--- GIVEN INFORMATION ---

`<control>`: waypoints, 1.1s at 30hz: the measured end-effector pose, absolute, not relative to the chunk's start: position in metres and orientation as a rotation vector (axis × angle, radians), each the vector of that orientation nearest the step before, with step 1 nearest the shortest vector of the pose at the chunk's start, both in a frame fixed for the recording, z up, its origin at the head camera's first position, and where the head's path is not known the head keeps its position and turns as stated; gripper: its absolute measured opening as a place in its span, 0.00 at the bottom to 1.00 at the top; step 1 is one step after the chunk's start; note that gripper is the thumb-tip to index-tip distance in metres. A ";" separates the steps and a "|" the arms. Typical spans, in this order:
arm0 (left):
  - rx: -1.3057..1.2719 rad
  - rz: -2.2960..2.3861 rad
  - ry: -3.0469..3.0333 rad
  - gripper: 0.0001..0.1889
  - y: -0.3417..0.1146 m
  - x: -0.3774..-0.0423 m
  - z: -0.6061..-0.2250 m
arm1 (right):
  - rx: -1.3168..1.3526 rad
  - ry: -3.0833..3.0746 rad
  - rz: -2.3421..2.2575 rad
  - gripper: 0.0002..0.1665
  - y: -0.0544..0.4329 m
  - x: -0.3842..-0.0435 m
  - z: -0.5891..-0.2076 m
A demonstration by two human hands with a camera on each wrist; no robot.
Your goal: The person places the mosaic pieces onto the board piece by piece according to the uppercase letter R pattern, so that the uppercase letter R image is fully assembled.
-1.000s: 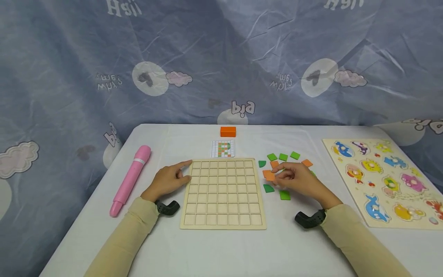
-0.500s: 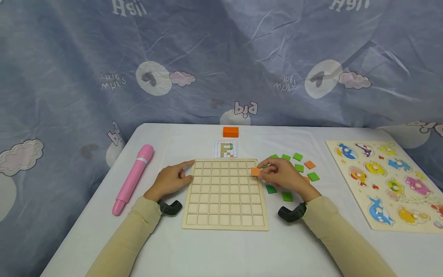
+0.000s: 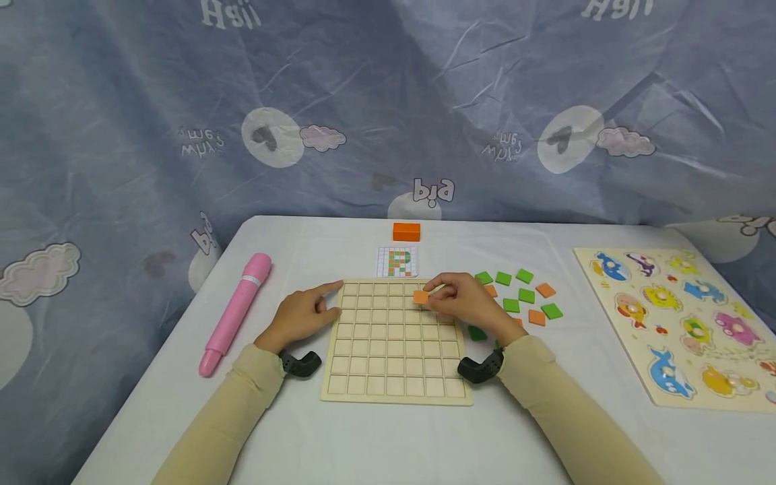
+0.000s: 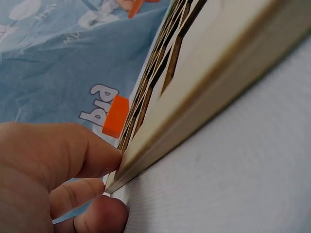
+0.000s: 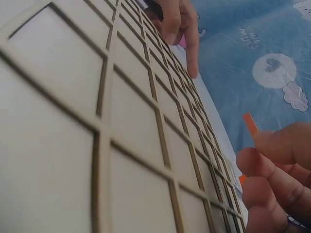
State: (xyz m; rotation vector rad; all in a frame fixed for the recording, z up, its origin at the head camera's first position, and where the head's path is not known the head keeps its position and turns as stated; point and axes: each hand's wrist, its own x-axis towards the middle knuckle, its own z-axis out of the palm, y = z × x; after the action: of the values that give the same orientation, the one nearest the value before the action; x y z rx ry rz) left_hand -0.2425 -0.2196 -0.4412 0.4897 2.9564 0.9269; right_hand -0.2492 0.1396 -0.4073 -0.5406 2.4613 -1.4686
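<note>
A pale wooden grid board (image 3: pixel 395 366) lies flat on the white table. My left hand (image 3: pixel 296 316) is at its left edge, index finger reaching the far corner and thumb against the side; the left wrist view shows these fingertips (image 4: pixel 109 158) right at the rim. Between thumb and fingers my right hand (image 3: pixel 469 301) pinches an orange square tile (image 3: pixel 420 297), held over the board's upper right cells. From the right wrist, that orange tile (image 5: pixel 250 124) appears edge-on above the grid. Loose green tiles (image 3: pixel 527 295) and orange tiles (image 3: pixel 537 317) lie right of the board.
Behind the board lies a small pattern card (image 3: pixel 397 261), with an orange block (image 3: pixel 406 232) farther back. A pink stick-shaped thing (image 3: pixel 235 314) lies at left. An animal puzzle board (image 3: pixel 679 323) occupies the right side. A patterned cloth (image 3: pixel 388 101) hangs behind the table.
My right hand has carried the orange tile leftward from the loose tiles to above the board. The left hand stays at the board's left edge. The head view has shifted slightly.
</note>
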 end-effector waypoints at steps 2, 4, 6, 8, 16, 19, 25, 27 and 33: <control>0.483 0.928 2.953 0.32 -0.219 -0.243 -0.442 | -0.541 2.476 -1.454 0.15 0.134 -0.250 -0.407; 0.482 0.928 2.948 0.32 -0.219 -0.243 -0.442 | -0.558 2.500 -1.431 0.15 0.128 -0.251 -0.407; 0.481 0.930 2.942 0.32 -0.219 -0.243 -0.442 | -0.571 2.522 -1.406 0.14 0.124 -0.251 -0.406; 0.480 0.929 2.939 0.32 -0.218 -0.243 -0.442 | -0.583 2.530 -1.398 0.14 0.119 -0.252 -0.406; 0.489 0.919 2.946 0.32 -0.219 -0.243 -0.439 | -0.616 2.550 -1.368 0.14 0.103 -0.257 -0.408; 0.472 0.910 2.950 0.32 -0.219 -0.242 -0.438 | -0.621 2.573 -1.333 0.14 0.097 -0.260 -0.410; 0.470 0.912 2.947 0.32 -0.218 -0.241 -0.437 | -0.605 2.603 -1.280 0.13 0.087 -0.263 -0.411; 0.473 0.916 2.948 0.32 -0.218 -0.241 -0.437 | -0.605 2.617 -1.263 0.12 0.083 -0.263 -0.410; 0.474 0.916 2.949 0.32 -0.219 -0.241 -0.438 | -0.637 2.660 -1.184 0.11 0.073 -0.265 -0.408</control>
State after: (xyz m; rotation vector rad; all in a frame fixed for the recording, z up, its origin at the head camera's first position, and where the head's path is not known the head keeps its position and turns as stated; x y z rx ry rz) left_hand -0.2415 -0.2186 -0.4380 0.4743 2.9490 0.9157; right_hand -0.2650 0.0725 -0.4081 -0.6367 2.6597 -1.1843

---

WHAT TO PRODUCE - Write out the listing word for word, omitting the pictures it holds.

RESULT OF THIS EXERCISE -
`<control>`: waypoints, 1.1s at 30hz: the measured end-effector pose, absolute, not relative to the chunk's start: position in metres and orientation as a rotation vector (axis × angle, radians), each the vector of that orientation nearest the step before, with step 1 nearest the shortest vector of the pose at the chunk's start, both in a frame fixed for the recording, z up, its origin at the head camera's first position, and where the head's path is not known the head keeps its position and turns as stated; gripper: its absolute measured opening as a place in its span, 0.00 at the bottom to 1.00 at the top; step 1 is one step after the chunk's start; note that gripper is the thumb-tip to index-tip distance in metres. A ";" separates the steps and a "|" the arms. Typical spans, in this order:
arm0 (left):
  - rx: -1.3057..1.2719 rad
  - rz: -2.2960..2.3861 rad
  - ry: -3.0469..3.0333 rad
  - gripper: 0.0001..0.1889
  - y: -0.3417..0.1146 m
  - x: -0.3774..-0.0423 m
  - z: -0.6061..-0.2250 m
arm1 (right):
  - rx: -1.3168..1.3526 rad
  - ry: -3.0833..3.0746 rad
  - rz: -2.3421..2.2575 rad
  - gripper: 0.0002..0.1665
  - y: -0.0544..0.4329 m
  - x: -0.3842..-0.0435 m
  - z: -0.5891..-0.2076 m
A demonstration by two human hands with a camera on each wrist; no robot.
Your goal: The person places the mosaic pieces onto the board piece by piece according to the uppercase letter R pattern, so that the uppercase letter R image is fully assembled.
-1.000s: 
-0.500s: 
+0.000s: 
+0.000s: 
+0.000s: 
State: (xyz m; rotation vector rad; all in a frame fixed for the recording, z up, its origin at the head camera's first position, and where the head's path is not known the head keeps its position and turns as stated; point and axes: each hand's wrist, its own x-axis towards the middle knuckle, its own z-axis out of the palm, y = z × x; after the action: of the values that give the same orientation, the one nearest the value before the action; x y z rx ry rz) left_hand -0.2425 -0.2196 -0.4412 0.4897 2.9564 0.9269; right_hand -0.2492 0.1396 -0.4073 -0.5406 2.4613 -1.4686
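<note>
A pale wooden grid board (image 3: pixel 395 366) lies flat on the white table. My left hand (image 3: pixel 296 316) is at its left edge, index finger reaching the far corner and thumb against the side; the left wrist view shows these fingertips (image 4: pixel 109 158) right at the rim. Between thumb and fingers my right hand (image 3: pixel 469 301) pinches an orange square tile (image 3: pixel 420 297), held over the board's upper right cells. From the right wrist, that orange tile (image 5: pixel 250 124) appears edge-on above the grid. Loose green tiles (image 3: pixel 527 295) and orange tiles (image 3: pixel 537 317) lie right of the board.
Behind the board lies a small pattern card (image 3: pixel 397 261), with an orange block (image 3: pixel 406 232) farther back. A pink stick-shaped thing (image 3: pixel 235 314) lies at left. An animal puzzle board (image 3: pixel 679 323) occupies the right side. A patterned cloth (image 3: pixel 388 101) hangs behind the table.
My right hand has carried the orange tile leftward from the loose tiles to above the board. The left hand stays at the board's left edge. The head view has shifted slightly.
</note>
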 end-effector waypoints at steps 2, 4, 6, 8, 16, 19, 25, 27 and 33: <control>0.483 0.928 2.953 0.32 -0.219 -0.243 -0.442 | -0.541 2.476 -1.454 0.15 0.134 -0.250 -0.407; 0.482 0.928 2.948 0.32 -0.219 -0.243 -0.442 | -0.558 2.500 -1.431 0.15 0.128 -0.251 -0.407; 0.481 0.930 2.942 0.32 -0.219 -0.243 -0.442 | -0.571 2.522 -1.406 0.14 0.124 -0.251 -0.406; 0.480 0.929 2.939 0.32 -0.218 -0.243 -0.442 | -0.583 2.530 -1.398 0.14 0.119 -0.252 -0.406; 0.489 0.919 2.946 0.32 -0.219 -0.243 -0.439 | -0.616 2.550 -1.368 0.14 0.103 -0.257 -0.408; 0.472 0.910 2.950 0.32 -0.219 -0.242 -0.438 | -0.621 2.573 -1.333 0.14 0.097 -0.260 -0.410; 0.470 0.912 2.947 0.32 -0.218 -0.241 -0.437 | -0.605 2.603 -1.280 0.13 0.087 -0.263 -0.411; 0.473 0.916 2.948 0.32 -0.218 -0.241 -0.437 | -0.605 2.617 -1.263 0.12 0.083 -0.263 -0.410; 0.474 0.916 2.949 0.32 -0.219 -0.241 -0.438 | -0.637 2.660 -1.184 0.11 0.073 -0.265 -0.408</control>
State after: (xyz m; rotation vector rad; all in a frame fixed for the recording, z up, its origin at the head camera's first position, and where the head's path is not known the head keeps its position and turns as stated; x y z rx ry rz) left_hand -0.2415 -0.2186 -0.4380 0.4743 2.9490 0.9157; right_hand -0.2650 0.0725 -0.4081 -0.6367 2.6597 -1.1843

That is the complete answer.